◆ PROBLEM DETAILS: Please give the listing underneath again, exactly as shown.

◆ RECORDED INFORMATION:
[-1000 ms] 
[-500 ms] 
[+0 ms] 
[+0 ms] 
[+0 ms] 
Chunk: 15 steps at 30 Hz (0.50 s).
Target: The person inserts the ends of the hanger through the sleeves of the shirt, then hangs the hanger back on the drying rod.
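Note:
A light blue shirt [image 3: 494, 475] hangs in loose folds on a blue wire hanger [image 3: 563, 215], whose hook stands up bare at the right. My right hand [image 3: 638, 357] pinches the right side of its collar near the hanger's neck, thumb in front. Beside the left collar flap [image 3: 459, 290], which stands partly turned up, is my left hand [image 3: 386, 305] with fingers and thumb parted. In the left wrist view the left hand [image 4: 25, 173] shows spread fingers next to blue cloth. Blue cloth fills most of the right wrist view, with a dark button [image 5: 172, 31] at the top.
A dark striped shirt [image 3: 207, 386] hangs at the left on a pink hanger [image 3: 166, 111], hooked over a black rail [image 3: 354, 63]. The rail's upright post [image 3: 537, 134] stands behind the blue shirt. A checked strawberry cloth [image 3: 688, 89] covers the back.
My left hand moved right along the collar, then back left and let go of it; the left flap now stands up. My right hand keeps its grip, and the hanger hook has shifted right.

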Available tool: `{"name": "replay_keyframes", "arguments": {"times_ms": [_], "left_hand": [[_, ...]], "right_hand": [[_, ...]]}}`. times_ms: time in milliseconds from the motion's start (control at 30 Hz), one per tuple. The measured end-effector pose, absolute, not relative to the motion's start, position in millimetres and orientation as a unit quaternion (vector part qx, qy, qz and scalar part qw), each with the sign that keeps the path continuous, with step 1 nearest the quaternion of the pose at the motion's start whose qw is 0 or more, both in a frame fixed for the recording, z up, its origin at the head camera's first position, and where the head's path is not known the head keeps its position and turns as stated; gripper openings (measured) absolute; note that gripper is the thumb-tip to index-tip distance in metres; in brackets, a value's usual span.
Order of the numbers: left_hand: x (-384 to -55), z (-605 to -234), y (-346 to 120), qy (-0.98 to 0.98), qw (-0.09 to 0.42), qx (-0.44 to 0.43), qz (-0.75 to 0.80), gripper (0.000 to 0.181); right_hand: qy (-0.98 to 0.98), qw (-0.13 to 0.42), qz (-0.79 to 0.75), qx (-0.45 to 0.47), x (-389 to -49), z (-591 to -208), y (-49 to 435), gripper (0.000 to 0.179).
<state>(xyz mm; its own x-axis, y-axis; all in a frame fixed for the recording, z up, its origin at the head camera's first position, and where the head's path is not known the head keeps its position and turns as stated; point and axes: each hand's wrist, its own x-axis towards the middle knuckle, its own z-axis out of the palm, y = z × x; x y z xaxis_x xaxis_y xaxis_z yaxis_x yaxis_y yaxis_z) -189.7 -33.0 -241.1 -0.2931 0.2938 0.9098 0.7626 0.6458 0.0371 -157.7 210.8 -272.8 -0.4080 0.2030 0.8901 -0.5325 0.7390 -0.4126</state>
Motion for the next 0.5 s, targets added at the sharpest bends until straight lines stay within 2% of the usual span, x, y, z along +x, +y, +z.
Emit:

◆ RESULT OF THE EXERCISE:
[-1000 ms] 
[-500 ms] 
[+0 ms] 
[+0 ms] 
[+0 ms] 
Chunk: 15 steps at 30 Hz (0.50 s).
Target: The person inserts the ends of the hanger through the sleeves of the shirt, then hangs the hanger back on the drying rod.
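Note:
A light blue shirt [image 3: 494, 475] hangs in loose folds on a blue wire hanger [image 3: 563, 215], whose hook stands up bare at the right. My right hand [image 3: 638, 357] pinches the right side of its collar near the hanger's neck, thumb in front. Beside the left collar flap [image 3: 459, 290], which stands partly turned up, is my left hand [image 3: 386, 305] with fingers and thumb parted. In the left wrist view the left hand [image 4: 25, 173] shows spread fingers next to blue cloth. Blue cloth fills most of the right wrist view, with a dark button [image 5: 172, 31] at the top.
A dark striped shirt [image 3: 207, 386] hangs at the left on a pink hanger [image 3: 166, 111], hooked over a black rail [image 3: 354, 63]. The rail's upright post [image 3: 537, 134] stands behind the blue shirt. A checked strawberry cloth [image 3: 688, 89] covers the back.
My left hand moved right along the collar, then back left and let go of it; the left flap now stands up. My right hand keeps its grip, and the hanger hook has shifted right.
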
Available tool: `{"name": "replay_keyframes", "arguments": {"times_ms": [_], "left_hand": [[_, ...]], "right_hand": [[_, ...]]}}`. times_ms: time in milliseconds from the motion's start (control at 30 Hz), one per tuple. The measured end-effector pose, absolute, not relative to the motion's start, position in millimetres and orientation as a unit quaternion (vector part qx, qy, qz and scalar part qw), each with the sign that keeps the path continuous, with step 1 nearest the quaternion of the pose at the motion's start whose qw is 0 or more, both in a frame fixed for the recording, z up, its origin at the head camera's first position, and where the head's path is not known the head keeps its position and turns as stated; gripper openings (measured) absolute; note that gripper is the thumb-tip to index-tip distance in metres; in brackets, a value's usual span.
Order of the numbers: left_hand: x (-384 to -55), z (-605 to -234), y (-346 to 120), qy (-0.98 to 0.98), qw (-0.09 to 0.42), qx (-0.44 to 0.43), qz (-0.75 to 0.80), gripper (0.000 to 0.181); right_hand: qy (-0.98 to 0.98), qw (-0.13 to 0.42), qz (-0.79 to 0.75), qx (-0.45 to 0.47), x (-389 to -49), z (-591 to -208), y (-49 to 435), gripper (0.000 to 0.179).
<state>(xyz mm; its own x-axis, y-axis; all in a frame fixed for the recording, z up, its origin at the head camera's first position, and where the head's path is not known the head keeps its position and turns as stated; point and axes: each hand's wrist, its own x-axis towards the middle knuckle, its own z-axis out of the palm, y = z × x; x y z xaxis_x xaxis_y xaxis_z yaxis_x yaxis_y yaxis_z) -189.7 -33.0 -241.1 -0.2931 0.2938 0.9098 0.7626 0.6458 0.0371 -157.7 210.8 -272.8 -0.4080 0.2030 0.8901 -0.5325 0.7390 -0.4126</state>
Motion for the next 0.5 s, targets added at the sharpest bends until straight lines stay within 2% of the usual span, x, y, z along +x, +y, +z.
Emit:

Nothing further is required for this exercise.